## What is needed
When you transcribe the listing that follows, keep every line exact and omit the pictures.

## Stored data

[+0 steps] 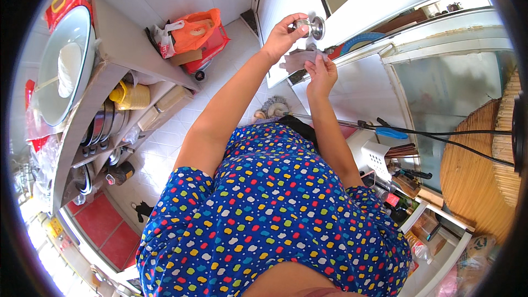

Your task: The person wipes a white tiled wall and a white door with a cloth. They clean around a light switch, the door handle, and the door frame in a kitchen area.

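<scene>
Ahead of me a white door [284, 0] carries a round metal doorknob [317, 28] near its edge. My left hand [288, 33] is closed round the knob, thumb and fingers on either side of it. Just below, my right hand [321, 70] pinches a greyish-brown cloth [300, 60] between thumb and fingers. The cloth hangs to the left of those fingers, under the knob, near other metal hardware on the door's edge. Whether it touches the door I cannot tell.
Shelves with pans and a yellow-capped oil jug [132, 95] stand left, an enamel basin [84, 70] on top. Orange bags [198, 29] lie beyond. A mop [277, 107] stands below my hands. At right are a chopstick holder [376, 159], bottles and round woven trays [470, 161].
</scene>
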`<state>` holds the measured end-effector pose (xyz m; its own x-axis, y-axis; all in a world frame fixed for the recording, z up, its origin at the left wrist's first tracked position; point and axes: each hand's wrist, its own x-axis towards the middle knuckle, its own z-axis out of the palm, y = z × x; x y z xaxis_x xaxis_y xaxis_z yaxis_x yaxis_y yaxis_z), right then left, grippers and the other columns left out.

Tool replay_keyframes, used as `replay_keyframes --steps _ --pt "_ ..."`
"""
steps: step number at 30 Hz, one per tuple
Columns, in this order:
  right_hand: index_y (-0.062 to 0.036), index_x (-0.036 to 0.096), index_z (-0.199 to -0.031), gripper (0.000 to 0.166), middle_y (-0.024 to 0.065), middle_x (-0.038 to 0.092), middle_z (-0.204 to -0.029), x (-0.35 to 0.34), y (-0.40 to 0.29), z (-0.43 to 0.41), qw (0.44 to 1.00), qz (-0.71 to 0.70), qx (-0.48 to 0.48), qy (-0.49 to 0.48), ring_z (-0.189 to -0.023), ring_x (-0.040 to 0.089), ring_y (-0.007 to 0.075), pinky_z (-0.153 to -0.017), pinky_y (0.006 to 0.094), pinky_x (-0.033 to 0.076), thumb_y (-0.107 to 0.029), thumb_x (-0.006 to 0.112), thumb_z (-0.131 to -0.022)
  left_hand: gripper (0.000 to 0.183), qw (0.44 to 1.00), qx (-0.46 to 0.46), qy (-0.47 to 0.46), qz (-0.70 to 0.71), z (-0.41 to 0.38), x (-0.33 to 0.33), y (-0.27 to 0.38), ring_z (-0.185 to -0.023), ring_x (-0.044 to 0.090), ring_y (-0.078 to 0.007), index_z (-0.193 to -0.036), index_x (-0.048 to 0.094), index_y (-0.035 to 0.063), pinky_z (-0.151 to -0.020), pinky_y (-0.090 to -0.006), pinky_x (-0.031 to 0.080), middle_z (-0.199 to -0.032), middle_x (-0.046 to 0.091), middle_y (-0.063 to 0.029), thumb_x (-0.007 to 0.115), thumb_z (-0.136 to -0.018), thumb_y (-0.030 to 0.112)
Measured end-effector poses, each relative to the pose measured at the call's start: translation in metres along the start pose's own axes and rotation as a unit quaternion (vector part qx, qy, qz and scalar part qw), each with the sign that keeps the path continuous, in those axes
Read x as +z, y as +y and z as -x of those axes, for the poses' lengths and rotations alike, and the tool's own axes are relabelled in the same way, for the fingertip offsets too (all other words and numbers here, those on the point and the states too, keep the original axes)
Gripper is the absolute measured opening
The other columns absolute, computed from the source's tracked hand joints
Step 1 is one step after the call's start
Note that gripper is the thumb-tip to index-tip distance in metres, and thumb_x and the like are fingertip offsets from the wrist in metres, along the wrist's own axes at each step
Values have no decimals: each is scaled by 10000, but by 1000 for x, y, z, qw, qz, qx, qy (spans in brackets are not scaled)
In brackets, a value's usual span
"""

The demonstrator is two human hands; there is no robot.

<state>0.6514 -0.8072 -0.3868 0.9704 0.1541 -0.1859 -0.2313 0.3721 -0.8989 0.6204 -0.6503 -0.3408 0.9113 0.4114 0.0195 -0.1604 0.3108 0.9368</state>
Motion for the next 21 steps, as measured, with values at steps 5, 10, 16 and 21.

## Answer area
[+0 steps] 

Your task: The person wipes a white tiled wall and a white door with a cloth. They clean around a light switch, the door handle, and the door frame in a kitchen area.

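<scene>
Ahead of me a white door [284, 0] carries a round metal doorknob [317, 28] near its edge. My left hand [288, 33] is closed round the knob, thumb and fingers on either side of it. Just below, my right hand [321, 70] pinches a greyish-brown cloth [300, 60] between thumb and fingers. The cloth hangs to the left of those fingers, under the knob, near other metal hardware on the door's edge. Whether it touches the door I cannot tell.
Shelves with pans and a yellow-capped oil jug [132, 95] stand left, an enamel basin [84, 70] on top. Orange bags [198, 29] lie beyond. A mop [277, 107] stands below my hands. At right are a chopstick holder [376, 159], bottles and round woven trays [470, 161].
</scene>
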`<state>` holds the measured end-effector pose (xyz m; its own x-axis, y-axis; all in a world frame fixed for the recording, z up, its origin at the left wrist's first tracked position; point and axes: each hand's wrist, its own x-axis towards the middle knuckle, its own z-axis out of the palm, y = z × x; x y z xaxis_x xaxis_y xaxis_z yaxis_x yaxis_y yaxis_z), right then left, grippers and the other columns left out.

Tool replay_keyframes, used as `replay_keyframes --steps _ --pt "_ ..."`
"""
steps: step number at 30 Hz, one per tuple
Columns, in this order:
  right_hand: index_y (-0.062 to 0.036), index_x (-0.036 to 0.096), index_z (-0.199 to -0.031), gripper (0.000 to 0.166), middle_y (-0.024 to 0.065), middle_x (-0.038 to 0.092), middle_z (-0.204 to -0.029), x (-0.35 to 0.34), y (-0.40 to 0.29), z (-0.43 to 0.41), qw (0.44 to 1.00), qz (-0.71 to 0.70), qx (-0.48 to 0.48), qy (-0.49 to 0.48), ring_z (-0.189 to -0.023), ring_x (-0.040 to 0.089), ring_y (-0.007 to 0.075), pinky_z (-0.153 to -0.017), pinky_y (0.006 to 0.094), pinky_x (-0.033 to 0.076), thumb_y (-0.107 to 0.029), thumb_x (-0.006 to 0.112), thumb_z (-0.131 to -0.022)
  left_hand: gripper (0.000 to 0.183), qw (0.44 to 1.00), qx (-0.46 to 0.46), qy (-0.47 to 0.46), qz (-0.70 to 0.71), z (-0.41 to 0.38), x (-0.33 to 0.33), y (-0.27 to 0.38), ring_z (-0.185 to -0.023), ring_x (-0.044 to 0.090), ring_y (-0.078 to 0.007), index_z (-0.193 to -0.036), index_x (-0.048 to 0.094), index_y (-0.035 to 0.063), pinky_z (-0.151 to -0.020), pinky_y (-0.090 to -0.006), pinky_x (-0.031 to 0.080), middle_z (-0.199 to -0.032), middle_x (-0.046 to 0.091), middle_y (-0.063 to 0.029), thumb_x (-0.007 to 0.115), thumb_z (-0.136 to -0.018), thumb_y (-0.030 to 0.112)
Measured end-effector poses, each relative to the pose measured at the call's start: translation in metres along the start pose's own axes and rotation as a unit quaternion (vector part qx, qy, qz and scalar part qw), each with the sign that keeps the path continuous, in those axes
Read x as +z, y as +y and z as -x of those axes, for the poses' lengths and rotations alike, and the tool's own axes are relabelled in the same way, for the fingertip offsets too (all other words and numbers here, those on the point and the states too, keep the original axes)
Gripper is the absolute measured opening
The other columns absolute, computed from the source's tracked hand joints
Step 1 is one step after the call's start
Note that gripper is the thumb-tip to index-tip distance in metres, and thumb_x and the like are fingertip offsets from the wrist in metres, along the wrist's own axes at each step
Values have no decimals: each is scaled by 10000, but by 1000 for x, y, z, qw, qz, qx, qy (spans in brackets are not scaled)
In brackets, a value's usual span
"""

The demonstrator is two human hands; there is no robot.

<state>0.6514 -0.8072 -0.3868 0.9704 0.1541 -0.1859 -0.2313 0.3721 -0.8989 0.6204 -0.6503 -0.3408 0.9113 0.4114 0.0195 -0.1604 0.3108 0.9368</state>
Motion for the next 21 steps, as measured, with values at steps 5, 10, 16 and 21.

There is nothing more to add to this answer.